__EXERCISE__:
From the listing below, set down exactly the lines between the one holding "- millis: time" and the one holding "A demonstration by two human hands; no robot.", inclusive. No other line is wanted.

▼▼▼

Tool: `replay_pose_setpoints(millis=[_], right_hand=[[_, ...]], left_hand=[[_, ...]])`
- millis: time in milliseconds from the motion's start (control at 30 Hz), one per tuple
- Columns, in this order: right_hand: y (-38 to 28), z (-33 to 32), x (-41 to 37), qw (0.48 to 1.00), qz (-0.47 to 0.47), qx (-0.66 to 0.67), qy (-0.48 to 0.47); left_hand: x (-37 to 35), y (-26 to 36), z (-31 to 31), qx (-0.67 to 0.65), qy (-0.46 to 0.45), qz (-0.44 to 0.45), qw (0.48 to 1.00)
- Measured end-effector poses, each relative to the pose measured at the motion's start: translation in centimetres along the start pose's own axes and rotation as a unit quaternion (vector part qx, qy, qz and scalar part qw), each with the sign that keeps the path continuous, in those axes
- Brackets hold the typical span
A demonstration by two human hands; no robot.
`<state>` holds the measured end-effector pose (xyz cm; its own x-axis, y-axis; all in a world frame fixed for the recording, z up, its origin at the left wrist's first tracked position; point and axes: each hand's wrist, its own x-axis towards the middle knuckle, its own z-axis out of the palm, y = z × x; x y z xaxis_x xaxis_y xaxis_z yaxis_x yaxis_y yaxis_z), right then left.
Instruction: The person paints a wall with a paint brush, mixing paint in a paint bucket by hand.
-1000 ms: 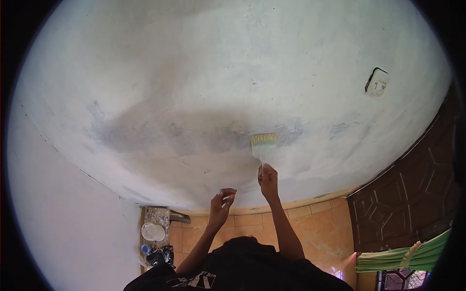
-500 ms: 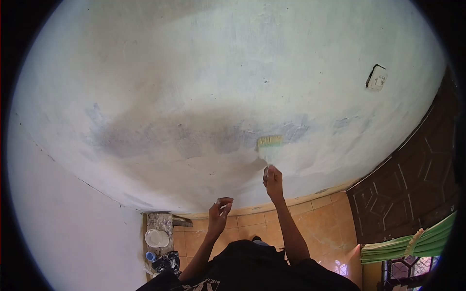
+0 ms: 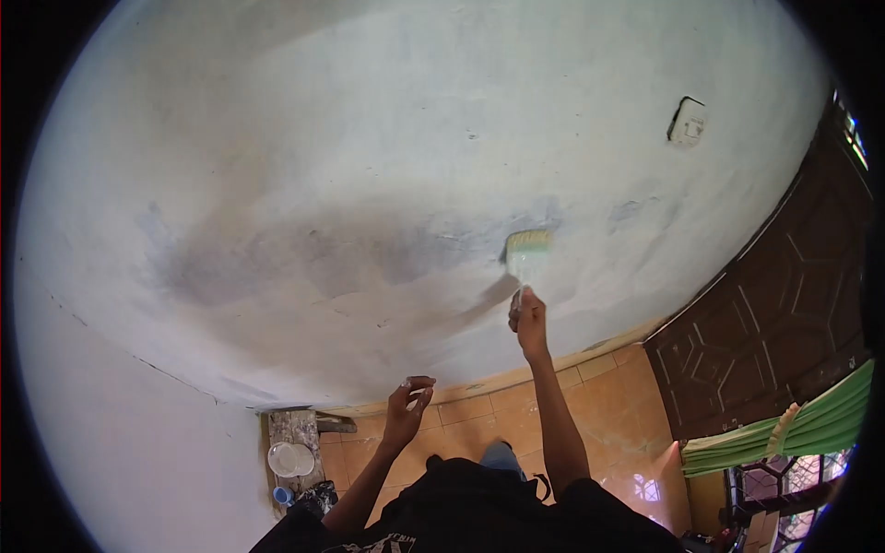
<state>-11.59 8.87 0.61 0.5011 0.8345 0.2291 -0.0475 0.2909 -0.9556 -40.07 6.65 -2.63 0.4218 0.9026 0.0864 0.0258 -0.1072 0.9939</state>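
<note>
My right hand (image 3: 529, 323) is closed round the handle of a wide paintbrush (image 3: 525, 262), held upright with the bristles at the top. Pale yellow bristles lie close over the white wall (image 3: 516, 157), beside a greyish patchy strip (image 3: 341, 253) where the old surface shows through. Lower down and to the left, my left hand (image 3: 406, 415) is held in front of the wall's foot, fingers loosely bent and thumb apart, with nothing in it. White smears mark its fingertips.
A paint-stained bench (image 3: 293, 429) at lower left bears a white tub (image 3: 284, 460), a blue cup (image 3: 283, 496) and a black plastic bag (image 3: 319, 498). A wall switch (image 3: 687, 122) sits upper right. A dark panelled door (image 3: 756, 313) and green curtain (image 3: 784, 433) stand right, above orange floor tiles (image 3: 608, 405).
My right hand and the brush have moved up and slightly right across the wall. The view has shifted a little to the right. My left hand keeps its bent pose.
</note>
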Motion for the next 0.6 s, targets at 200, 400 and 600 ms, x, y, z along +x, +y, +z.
replay_pose_setpoints(millis=[200,400,600], right_hand=[[11.0,-3.4,-5.8,0.996,0.031,-0.079,-0.009],[0.7,-3.7,-2.3,0.998,-0.037,-0.054,-0.021],[3.6,-5.5,0.6,0.998,0.015,-0.057,-0.032]], left_hand=[[0.9,0.7,3.9,-0.026,0.024,0.012,0.999],[1.3,1.3,8.2,-0.027,0.019,0.005,0.999],[2.0,3.8,10.3,0.012,0.030,0.019,0.999]])
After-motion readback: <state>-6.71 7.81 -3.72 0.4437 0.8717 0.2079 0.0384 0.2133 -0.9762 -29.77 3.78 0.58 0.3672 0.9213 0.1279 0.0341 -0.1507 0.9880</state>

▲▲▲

__RESULT__:
- millis: time in milliseconds from the motion's start (control at 30 Hz), one per tuple
- Columns, in this order: right_hand: y (-38 to 28), z (-33 to 32), x (-41 to 37), qw (0.48 to 1.00), qz (-0.47 to 0.47), qx (-0.66 to 0.67), qy (-0.48 to 0.47); left_hand: x (-37 to 35), y (-26 to 36), z (-31 to 31), qx (-0.67 to 0.65), qy (-0.46 to 0.45), qz (-0.44 to 0.45), qw (0.48 to 1.00)
- Measured end-effector poses, each relative to the pose measured at the motion's start: translation in centimetres along the start pose's own axes and rotation as a unit quaternion (vector part qx, qy, qz and scalar part qw), each with the sign that keeps the path continuous, in those axes
- Brackets hold the typical span
A demonstration by two human hands; no robot.

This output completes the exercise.